- [What the exercise asks]
Set down the material exactly as given, please, from its first line through the line that includes "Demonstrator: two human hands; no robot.".

BEGIN

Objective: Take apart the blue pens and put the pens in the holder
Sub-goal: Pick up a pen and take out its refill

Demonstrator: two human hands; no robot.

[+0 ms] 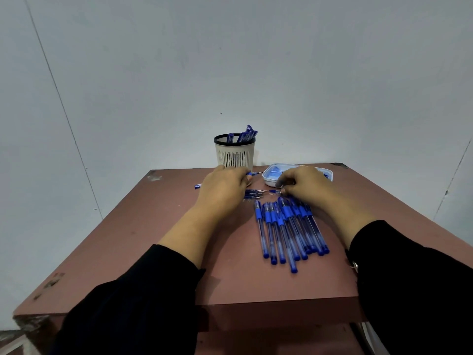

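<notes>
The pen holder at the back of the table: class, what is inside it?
Blue pens stand in the pen holder, their tops poking above its black rim. How many there are and their lower ends cannot be seen; its wall covers them.

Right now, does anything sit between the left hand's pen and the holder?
Nothing visible does. The left hand grips a pen right at the foot of the holder, which stands just behind it with its top open. The tray lies off to the right, out of the path.
</notes>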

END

- [Solution to the exercise]
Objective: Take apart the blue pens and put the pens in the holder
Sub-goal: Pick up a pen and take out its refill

Demonstrator: two human hands; no robot.

Nothing more is needed to complete the output.